- WHAT TO DO
Copy every line from the material below that holds "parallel".

- SUPPLIED ENTRIES
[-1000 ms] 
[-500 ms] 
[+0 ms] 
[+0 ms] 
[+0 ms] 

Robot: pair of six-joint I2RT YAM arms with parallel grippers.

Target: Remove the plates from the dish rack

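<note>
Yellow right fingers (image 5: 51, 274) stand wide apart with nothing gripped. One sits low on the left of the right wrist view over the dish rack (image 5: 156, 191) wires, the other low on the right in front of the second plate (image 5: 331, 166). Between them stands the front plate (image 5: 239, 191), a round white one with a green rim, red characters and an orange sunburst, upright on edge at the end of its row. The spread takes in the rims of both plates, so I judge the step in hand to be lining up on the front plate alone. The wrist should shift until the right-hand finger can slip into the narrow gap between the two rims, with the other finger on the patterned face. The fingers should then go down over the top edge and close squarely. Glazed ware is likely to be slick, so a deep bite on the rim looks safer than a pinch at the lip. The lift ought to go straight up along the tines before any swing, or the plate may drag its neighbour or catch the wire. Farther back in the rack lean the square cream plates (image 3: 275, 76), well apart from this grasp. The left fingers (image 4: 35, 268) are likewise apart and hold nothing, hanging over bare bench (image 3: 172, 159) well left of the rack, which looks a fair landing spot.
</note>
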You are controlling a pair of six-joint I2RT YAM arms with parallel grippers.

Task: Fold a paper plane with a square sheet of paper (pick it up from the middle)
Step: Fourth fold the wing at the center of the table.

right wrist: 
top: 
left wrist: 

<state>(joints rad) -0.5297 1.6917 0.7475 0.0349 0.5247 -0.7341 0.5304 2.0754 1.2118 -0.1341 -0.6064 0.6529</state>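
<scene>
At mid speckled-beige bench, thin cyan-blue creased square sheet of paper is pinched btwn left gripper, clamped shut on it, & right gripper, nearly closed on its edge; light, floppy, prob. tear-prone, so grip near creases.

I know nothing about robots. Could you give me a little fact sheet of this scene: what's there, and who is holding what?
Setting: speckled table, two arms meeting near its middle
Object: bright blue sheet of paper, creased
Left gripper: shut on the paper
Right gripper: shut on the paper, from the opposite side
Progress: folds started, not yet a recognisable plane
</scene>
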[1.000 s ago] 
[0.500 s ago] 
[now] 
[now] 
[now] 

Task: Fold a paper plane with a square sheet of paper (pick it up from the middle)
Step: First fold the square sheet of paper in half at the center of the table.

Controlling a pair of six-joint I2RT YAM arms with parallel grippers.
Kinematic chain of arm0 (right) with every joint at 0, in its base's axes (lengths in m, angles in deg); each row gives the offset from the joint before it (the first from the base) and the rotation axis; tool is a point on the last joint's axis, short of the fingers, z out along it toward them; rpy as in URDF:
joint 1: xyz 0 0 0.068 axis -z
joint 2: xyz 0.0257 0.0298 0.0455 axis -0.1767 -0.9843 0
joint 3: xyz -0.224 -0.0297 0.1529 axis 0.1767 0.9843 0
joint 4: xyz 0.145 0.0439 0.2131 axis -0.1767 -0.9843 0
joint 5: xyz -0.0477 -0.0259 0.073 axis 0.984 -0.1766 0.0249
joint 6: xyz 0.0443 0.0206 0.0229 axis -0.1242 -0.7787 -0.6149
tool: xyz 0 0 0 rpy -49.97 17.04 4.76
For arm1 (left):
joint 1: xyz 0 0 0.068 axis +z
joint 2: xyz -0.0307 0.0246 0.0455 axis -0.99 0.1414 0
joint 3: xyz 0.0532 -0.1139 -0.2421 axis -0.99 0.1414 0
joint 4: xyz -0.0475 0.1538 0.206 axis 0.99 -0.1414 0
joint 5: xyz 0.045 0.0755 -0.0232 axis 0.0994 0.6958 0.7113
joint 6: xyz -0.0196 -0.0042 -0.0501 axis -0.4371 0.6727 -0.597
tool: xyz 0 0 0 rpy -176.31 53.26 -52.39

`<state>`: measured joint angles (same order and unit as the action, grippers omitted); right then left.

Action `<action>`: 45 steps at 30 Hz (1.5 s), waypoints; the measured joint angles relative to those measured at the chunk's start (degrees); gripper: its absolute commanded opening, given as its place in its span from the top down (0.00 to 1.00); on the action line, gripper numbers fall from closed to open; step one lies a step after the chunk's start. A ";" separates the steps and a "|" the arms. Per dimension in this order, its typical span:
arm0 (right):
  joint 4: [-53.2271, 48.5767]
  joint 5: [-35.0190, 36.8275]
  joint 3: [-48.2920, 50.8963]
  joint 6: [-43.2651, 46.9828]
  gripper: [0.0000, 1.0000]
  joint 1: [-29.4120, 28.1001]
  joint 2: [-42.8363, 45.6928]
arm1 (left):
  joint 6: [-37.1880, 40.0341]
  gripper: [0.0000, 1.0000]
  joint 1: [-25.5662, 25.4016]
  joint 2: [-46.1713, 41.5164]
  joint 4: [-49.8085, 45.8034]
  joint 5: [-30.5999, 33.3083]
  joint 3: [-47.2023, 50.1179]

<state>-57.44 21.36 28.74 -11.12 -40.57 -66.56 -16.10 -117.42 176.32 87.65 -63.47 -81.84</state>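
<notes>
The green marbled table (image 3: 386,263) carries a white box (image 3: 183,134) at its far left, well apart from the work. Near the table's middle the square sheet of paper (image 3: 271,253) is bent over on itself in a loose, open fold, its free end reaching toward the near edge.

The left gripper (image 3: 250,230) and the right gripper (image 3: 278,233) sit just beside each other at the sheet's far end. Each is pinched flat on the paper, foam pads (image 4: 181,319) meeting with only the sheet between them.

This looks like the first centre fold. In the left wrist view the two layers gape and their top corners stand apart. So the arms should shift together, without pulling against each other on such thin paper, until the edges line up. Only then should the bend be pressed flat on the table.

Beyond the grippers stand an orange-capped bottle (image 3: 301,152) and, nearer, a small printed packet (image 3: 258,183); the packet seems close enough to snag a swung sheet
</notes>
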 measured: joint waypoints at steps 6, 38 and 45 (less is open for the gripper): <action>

- WRITTEN SOLUTION
Robot: pair of six-joint I2RT YAM arms with parallel grippers.
You are controlling a pair of six-joint I2RT YAM arms with parallel grippers.
Controlling a pair of six-joint I2RT YAM arms with parallel grippers.

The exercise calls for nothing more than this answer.